Loaf pan breads work beautifully with my method

People think of artisan-style loaves as being free-form, but my high-moisture, stored-dough method also works beautifully in loaf pans. Read on to hear more about getting great results with traditional un-coated loaf pans.

In the books, I’ve tended to be on the careful side about loaf pans.  Since this dough is so wet, I recommended non-stick pans and even so, to grease them well.  Yet a very heavyweight aluminum pan works beautifully too– all you have to do is grease it well (I like olive oil even for American-style breads but you can use any liquid or solid shortening you like):

… and be sure the formed dough is well dusted with flour before putting it into the pan— it shouldn’t feel all sticky as it goes in.  If it does stick a bit, just let it sit for 10 minutes after taking it out of the oven and it will “steam” itself out.  I love this pan, and when I say it’s heavyweight, I mean it.  The pan weighs a full pound…

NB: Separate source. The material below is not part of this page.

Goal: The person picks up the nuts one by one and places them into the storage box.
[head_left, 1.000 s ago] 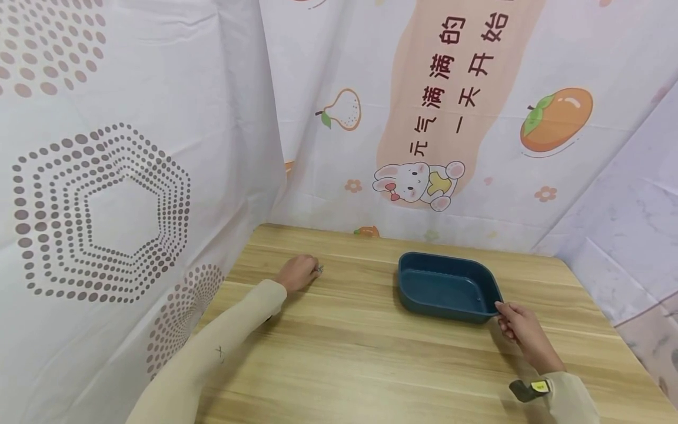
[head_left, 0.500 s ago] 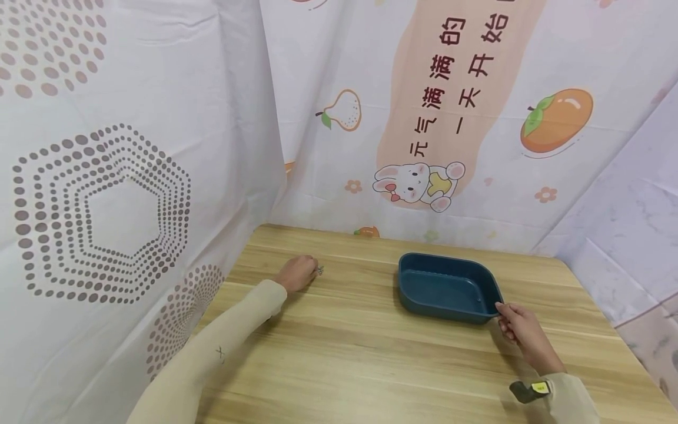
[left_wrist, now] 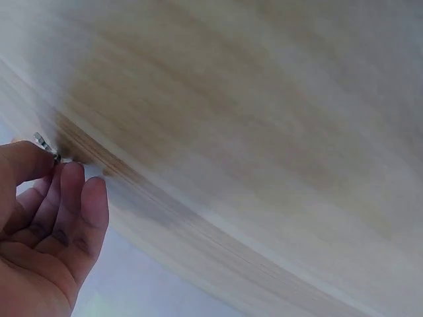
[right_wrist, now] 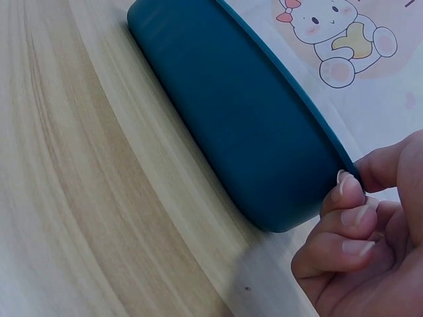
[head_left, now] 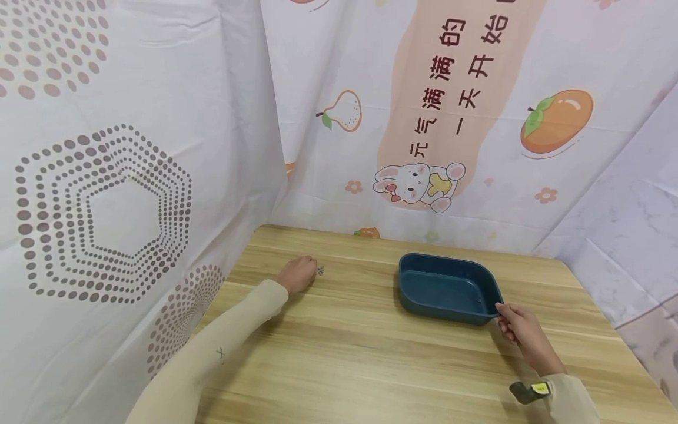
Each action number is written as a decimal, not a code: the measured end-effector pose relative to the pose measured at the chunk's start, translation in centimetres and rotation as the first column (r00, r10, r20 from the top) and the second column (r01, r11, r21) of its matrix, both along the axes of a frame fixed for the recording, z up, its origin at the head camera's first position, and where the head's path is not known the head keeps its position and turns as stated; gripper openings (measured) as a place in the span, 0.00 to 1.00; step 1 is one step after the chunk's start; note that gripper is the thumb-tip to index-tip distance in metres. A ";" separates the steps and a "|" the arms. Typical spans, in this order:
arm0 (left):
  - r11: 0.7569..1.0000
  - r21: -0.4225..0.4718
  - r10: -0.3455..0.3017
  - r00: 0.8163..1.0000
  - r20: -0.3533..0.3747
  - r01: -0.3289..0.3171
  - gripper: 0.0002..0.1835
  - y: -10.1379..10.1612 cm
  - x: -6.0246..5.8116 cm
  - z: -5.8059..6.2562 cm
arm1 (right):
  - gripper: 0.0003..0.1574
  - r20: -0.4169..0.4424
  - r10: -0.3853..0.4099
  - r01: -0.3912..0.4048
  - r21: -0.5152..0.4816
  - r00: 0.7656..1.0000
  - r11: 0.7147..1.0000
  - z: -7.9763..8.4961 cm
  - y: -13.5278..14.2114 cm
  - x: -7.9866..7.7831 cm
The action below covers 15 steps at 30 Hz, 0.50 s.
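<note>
My left hand [head_left: 298,275] is low over the far left part of the wooden table. Between thumb and fingertips it pinches a small silvery metal piece [left_wrist: 43,144], whose kind I cannot tell. In the head view only a thin, branched end of it sticks out past the fingers. A dark teal, rounded rectangular plastic bin [head_left: 444,312] stands on the table to the right, with nothing inside. My right hand [head_left: 521,333] pinches the rim at the bin's near right corner. In the right wrist view, its thumb [right_wrist: 383,168] and index finger close over that rim, other fingers curled below.
The light wooden table [head_left: 349,365] runs up to a printed cloth [head_left: 328,188] at the back. Another cloth [head_left: 127,218] with dotted patterns hangs along the left side. A dark strap device [head_left: 529,390] sits at the right wrist.
The small metal piece has turned slightly in the left fingers and shows a little more beyond them. The right hand and bin have stayed in place.
</note>
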<state>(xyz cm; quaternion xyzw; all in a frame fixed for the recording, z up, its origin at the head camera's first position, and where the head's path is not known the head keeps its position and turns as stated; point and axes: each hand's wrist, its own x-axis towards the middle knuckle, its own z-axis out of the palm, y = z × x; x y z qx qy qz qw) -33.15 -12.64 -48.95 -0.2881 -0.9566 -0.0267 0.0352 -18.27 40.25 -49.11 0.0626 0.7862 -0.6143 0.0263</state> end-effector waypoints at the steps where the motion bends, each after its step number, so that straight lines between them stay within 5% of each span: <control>1: 1.000 -0.003 0.001 1.000 0.003 -0.001 0.07 0.0 0.1 0.1 | 0.31 0.000 -0.002 0.002 0.005 1.000 1.000 0.0 0.0 0.0; 15: 0.999 -0.039 -0.012 0.999 -0.038 0.011 0.09 -0.2 -0.1 -0.4 | 0.30 0.006 -0.014 0.014 0.005 1.000 1.000 0.3 -0.2 0.0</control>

This was a big loaf 2 pounds, 5 ounces of dough, using my Master Recipe. Loaves this large need to rest for 90 minutes after shaping, and they tend to need extra time in the oven.  For this size, a lean dough needs 45 to 60 minutes at 450 degrees F, and enriched doughs will need about an hour at 350.  Or more. If you’re finding that there’s over-browning or scorching in your oven at this temp, try again 25 degrees lower (Fahrenheit) and increase the bake-time by 10 or 15%.  Go by the loaf color and the firmness of the crust:

A reader recently asked about REALLY big loaves, in a 16-inch long pan (but still 4 inches by 4 inches h*w), in a pan like this one. That’ll work too, but you need a lot of dough: 54 ounces / 1530 grams, almost a full batch of my Master recipe. Have a great fall, and follow on Twitter, and on Facebook too… 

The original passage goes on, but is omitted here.